As an inveterate connoisseur of conspiracy theories I have to confess that I’ve had something of a soft spot for Lyndon LaRouche over the years. The man’s political cosmology was just so damn baroque that one could spend months or even years trying to piece it all together, by which time it would, of course, have entirely changed. Meanwhile, his more infamous allegations such as pegging the Queen of England as a global druglord or Henry Kissinger as the root of all evil led most observers to dismiss the man as crazy.

Not so, contends Dennis King in this exhaustive expose of LaRouche and his followers. According to King, LaRouche cultivated the kook image as a means of deflecting more serious scrutiny, all the while developing a cult of political intelligence operatives maniacally dedicated to helping him achieve political power. King chronicles LaRouche’s rightward journey from his origins in U.S. Trotskyism onward to poaching followers from SDS, then to founding the National Caucus of Labor Committees and the U.S. Labor Party, his assorted cavorting with KKKers and Teamsters, and his final posture as a “conservative Democrat” campaigning against drugs and AIDS victims.

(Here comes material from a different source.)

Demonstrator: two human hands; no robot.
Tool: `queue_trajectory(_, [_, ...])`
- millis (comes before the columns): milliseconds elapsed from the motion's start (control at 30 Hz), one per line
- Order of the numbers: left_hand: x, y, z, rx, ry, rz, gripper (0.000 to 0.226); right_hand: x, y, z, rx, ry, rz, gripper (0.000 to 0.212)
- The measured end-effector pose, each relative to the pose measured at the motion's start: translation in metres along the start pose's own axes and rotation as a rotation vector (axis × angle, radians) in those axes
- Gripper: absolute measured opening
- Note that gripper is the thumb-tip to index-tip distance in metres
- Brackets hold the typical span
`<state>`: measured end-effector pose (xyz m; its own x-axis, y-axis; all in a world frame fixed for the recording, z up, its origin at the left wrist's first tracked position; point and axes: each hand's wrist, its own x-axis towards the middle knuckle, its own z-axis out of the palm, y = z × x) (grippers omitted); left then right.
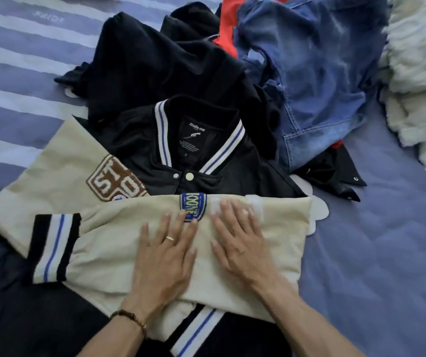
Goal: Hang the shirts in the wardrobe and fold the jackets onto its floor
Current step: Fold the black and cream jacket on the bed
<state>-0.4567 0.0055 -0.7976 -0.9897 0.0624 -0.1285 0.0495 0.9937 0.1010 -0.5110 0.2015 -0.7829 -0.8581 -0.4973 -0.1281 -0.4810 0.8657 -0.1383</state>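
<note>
— Left hand (164, 249) is flat, fingers straight and spread, palm down on the cream sleeve (232, 228), with a ring on one finger and a bead bracelet (129, 318) at the wrist.

— And the right hand (237, 237) just beside it, same story: fingers straight, pressing on that sleeve, gripping nothing.

— Where's the sleeve lying?

— Folded across the front of the jacket (206, 161), black body, cream sleeves, laid face up on the bed (374, 253). A blue and yellow patch (193, 206) sits right at the left hand's fingertips.

— The other sleeve (59, 176)?

— Spread out to the left, brown lettered patch (115, 180) on it. A black cuff with white and blue stripes (53, 247) lies left of the left hand. Striped collar is open at the top, label showing, snaps fastened below.

— Behind the jacket?

— A black garment (155, 55) heaped up, touching the collar. To the right a denim piece (317, 73), crumpled, with something red-orange (228, 24) poking out between the two. A small black flap with snaps (335, 173) sticks out under the denim.

— Far right?

— A white fluffy blanket (420, 60), bunched on the blue bedcover, which is striped on the left side.
</note>
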Motion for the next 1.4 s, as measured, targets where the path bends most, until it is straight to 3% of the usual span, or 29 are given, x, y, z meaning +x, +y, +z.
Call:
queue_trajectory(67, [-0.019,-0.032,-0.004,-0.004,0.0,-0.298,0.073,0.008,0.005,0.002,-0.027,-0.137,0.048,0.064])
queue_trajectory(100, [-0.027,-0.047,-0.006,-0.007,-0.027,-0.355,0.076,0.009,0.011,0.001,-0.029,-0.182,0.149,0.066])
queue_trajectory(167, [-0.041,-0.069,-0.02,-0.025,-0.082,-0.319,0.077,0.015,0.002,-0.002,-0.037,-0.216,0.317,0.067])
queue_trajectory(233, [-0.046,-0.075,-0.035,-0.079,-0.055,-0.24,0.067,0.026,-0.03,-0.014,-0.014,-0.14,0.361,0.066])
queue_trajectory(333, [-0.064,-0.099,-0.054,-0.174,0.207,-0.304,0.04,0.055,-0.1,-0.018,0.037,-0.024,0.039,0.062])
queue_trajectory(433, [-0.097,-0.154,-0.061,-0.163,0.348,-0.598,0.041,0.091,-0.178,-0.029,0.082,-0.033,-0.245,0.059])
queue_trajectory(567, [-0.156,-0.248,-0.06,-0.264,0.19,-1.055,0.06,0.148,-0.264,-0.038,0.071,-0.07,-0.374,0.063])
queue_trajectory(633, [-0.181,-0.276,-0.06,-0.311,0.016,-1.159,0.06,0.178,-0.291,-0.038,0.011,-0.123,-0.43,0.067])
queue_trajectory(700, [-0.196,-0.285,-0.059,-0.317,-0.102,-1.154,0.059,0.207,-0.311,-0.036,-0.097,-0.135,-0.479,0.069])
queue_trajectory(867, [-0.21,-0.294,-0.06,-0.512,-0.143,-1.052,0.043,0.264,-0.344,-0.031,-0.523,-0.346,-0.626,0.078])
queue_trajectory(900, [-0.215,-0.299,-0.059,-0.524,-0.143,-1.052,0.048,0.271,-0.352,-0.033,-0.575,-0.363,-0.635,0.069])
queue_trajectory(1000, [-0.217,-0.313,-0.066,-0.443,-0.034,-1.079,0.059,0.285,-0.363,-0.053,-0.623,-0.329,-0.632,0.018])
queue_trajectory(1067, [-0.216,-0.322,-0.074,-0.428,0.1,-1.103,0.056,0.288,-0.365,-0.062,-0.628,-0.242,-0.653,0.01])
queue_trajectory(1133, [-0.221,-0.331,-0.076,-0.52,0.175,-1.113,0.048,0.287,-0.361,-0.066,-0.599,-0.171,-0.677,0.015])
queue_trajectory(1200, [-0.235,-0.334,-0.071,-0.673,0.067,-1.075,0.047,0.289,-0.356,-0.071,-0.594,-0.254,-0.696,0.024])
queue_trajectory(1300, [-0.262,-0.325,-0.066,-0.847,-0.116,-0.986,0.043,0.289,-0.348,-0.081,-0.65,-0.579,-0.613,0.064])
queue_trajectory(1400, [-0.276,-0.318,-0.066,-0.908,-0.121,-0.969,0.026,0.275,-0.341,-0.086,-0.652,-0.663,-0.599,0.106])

King offers copious evidence in support of his theory that LaRouche and Co. represent the closest we’ve come to a true domestic fascism in recent decades. By his detailed exegesis of key LaRouche policy papers, King makes a better case for this drastic evaluation than I had expected. LaRouche and his top leadership are now in prison in the wake of charges related to obstruction of justice, tax evasion, and credit card fraud. Yet it is unlikely that they are gone for good from U.S. politics. This book is the definitive guide to what we might have in store should their quest for power get back on course.